I have added comments to label each statement. Your program always starts in the main method and on the first statement. Here is what main does.

  • (0) call Noun with on = 1, goto (1)
  • (1)
    • call Noun with on = 0, store result in tmp1
    • append the string stored in tmp1 to "Be kind to your ", store in tmp1
    • print the string stored in tmp1

I added extra detail to (1) and invented the variable name tmp1 to ease the explanation — your program will store the data somewhere.

It is important to note that calling a function yields control to that function. This means the caller does not execute its next statement until the callee has executed all of its statements.

public static String Noun(int on)   {
    String noun1;                                   // (0)
    Scanner input = new Scanner(System.in);         // (1)
    while (on == 1) {                               // (2)
        System.out.println("Please enter a Noun."); // (3)
        noun1 = input.nextLine();                   // (4)
        on = on - 1;                                // (5)
    }
    while (on == 0) {                               // (6)
        noun1 = input.nextLine();                   // (7)
    }
    return noun1;                                   // (8)
}

Here is what the Noun function does.

  • (0) initialize noun1 to null, goto (1)
  • (1) construct a new Scanner object and store in input, goto (2)
  • (2) if on == 1 goto (3) else goto (6)
  • (3) print "Please enter a Noun.", goto (4)
  • (4) read a line of input and store into noun1, goto (5)
  • (5) store on - 1 into on, goto (2)
  • (6) if on == 0 goto (7) else goto (8)
  • (7) read a line of input and store into noun1, goto (6)
  • (8) halt and return the value of noun1

Notice there are a few problems just considering Noun by itself. I will focus on just one to help you get started.

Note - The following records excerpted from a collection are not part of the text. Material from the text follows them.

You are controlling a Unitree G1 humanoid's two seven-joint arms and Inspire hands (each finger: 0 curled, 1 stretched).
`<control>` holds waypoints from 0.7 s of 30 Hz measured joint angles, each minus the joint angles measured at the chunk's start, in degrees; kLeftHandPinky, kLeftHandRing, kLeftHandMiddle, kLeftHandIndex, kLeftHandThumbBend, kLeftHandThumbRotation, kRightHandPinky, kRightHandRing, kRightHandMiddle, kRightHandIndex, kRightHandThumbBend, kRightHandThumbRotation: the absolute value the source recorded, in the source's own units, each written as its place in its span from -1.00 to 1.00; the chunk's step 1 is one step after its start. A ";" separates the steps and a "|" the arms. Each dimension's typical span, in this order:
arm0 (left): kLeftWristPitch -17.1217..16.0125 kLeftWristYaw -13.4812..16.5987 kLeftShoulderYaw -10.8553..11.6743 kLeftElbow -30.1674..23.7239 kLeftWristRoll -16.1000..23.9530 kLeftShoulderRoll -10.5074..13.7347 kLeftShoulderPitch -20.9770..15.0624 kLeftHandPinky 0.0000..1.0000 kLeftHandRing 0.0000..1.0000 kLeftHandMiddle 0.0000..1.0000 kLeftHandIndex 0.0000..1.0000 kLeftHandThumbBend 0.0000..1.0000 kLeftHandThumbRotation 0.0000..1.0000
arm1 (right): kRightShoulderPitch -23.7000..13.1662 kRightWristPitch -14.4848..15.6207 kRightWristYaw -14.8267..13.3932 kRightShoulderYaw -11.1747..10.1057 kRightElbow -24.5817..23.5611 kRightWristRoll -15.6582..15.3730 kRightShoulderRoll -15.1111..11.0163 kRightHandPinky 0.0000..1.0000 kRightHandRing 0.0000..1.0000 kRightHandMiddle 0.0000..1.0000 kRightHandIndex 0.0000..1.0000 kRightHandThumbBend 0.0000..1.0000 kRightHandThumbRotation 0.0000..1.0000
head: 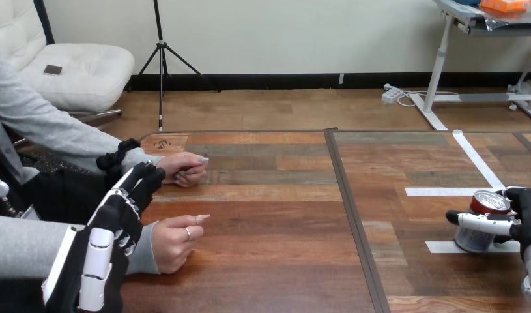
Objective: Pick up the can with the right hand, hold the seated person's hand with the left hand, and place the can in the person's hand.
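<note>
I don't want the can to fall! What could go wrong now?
1. The right hand grips the can with a finger across its side; it might slip on the long carry over the table.
2. The person's nearer hand and the person's farther hand are both curled, so no open palm can take the can yet.
3. The left hand hovers between them, holding neither, and could bump one.
</note>
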 measured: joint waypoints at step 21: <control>0.00 0.11 0.15 -0.10 0.18 0.06 0.26 0.95 0.84 0.75 0.75 0.22 1.00 | 0.00 -2.89 1.37 0.94 -0.08 -0.38 -0.25 -0.32 -0.19 -0.10 -0.08 0.75 -1.00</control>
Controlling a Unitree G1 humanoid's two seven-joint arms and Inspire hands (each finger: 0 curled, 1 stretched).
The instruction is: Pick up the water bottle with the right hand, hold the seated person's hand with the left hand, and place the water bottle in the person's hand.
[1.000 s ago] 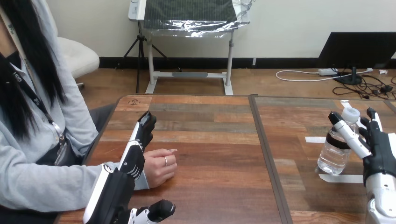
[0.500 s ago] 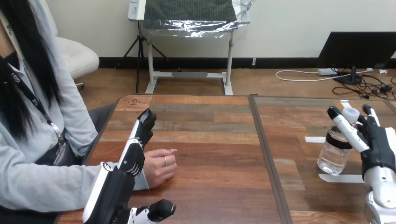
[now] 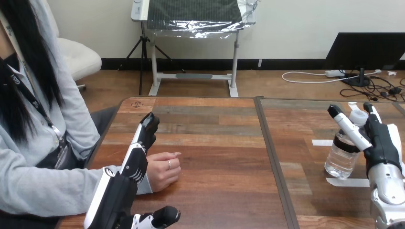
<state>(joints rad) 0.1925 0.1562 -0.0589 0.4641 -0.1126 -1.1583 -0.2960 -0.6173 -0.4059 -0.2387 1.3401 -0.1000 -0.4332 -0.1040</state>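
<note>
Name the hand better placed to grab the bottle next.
Right. The right hand is open right beside the bottle, with part of it crossing the bottle's front. The left hand is far off at the view's left, open alongside the person's hand.

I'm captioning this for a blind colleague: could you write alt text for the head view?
The robot's open right hand is at an upright water bottle on the right of the table, one finger crossing in front of its neck. At the left, its open left hand lies beside the seated person's hand, which rests on the wood.
</note>
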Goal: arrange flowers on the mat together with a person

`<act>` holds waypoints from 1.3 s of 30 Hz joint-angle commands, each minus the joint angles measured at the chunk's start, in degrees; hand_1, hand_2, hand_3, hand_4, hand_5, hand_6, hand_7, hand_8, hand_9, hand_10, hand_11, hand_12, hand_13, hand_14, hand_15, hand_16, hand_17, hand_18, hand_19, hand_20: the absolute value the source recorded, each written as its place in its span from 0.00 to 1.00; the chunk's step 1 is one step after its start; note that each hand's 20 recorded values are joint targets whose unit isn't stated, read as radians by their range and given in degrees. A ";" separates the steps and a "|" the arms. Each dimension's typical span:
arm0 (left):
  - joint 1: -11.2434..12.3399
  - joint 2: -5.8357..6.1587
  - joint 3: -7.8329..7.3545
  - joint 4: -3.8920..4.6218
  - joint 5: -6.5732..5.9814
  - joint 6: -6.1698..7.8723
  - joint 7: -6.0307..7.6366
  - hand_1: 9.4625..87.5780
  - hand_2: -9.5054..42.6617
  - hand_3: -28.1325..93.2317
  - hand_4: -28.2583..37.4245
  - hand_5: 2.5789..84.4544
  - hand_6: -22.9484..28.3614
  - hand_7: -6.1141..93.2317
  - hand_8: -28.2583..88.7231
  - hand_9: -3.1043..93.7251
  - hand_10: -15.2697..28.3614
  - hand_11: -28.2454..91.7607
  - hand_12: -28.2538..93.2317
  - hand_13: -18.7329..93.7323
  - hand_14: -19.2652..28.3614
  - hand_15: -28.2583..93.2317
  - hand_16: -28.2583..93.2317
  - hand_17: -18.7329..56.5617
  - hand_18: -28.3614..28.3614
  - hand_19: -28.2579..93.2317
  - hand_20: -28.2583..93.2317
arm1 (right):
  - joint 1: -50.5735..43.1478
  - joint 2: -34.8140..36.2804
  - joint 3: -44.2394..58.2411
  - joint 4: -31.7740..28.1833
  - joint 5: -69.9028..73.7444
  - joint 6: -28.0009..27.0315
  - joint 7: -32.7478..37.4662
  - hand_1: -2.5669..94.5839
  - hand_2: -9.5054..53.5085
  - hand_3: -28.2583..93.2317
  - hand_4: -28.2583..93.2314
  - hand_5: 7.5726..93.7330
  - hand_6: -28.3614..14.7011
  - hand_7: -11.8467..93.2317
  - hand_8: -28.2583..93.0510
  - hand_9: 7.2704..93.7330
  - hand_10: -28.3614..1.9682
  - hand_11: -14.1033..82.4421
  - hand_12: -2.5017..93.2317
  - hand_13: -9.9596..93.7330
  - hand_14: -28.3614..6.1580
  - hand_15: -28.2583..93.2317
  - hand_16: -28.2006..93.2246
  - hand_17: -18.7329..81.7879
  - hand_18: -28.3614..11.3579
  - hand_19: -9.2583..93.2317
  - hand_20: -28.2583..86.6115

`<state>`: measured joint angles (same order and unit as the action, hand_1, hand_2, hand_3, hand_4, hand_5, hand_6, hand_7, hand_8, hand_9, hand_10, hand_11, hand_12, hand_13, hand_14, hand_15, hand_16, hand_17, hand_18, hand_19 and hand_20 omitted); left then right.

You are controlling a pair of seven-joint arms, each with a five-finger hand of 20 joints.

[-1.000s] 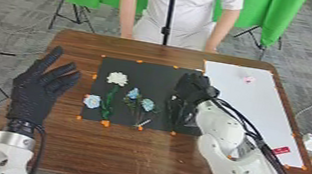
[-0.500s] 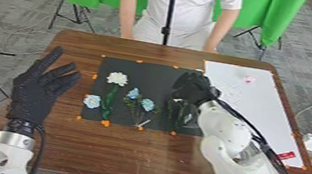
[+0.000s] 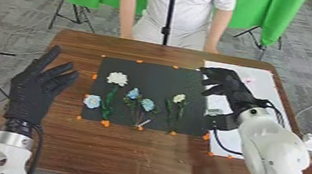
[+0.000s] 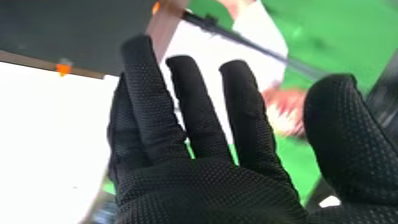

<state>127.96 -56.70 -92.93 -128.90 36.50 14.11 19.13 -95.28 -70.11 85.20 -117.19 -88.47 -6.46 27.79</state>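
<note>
My left hand (image 3: pixel 35 87) stands open over the table's left side, beside the black mat (image 3: pixel 138 67). On the mat lie a white flower (image 3: pixel 118 78), a light blue flower (image 3: pixel 93 101), a pair of blue blooms (image 3: pixel 147 105) on stems and a small pale flower (image 3: pixel 178 98) on a green stem. My right hand (image 3: pixel 231 89) is above the white sheet, just past the mat's right edge. In the right wrist view this right hand (image 4: pixel 200 185) has its fingers straight and apart, holding nothing.
A white sheet (image 3: pixel 264 89) covers the table's right part, with a small pink thing (image 3: pixel 249 80) near its far end. Orange tape marks the mat's edges. A person stands across the brown table (image 3: pixel 124 156), arms hanging down.
My right hand has moved right, off the mat and over the white sheet, uncovering the small pale flower. My left hand has stayed almost where it was.
</note>
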 commanded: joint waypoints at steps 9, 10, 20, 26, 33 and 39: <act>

If on is not equal to 0 or 1 then Noun will return null, which is why your IDE warns you. Why? To answer that, we just have to assume the hypothetical situation that on is neither 0 nor 1 and then manually execute the Noun function.

For simplicity I will choose on to be 3. I will keep track of the state of all variables as the function executes. To the left of the state I will indicate which statement I am executing, which I have decided only by following the program.

  1. (0) on = 3, noun1 = null
  2. (1) on = 3, noun1 = null, input = new Scanner(System.in)
  3. (2) going to (6) because on is not equal to 1 on = 3, noun1 = null, input = new Scanner(System.in)
  4. (6) going to (8) because on is not equal to 0 on = 3, noun1 = null, input = new Scanner(System.in)
  5. (8) halting and returning value of noun1 on = 3, noun1 = null, input = new Scanner(System.in)

I suspect there is also confusion with variable scope. This indicates the lifetime of the variable. I will just briefly mention that variables declared in a function are destroyed (go out of scope) when the function halts (returns a value or throws an exception).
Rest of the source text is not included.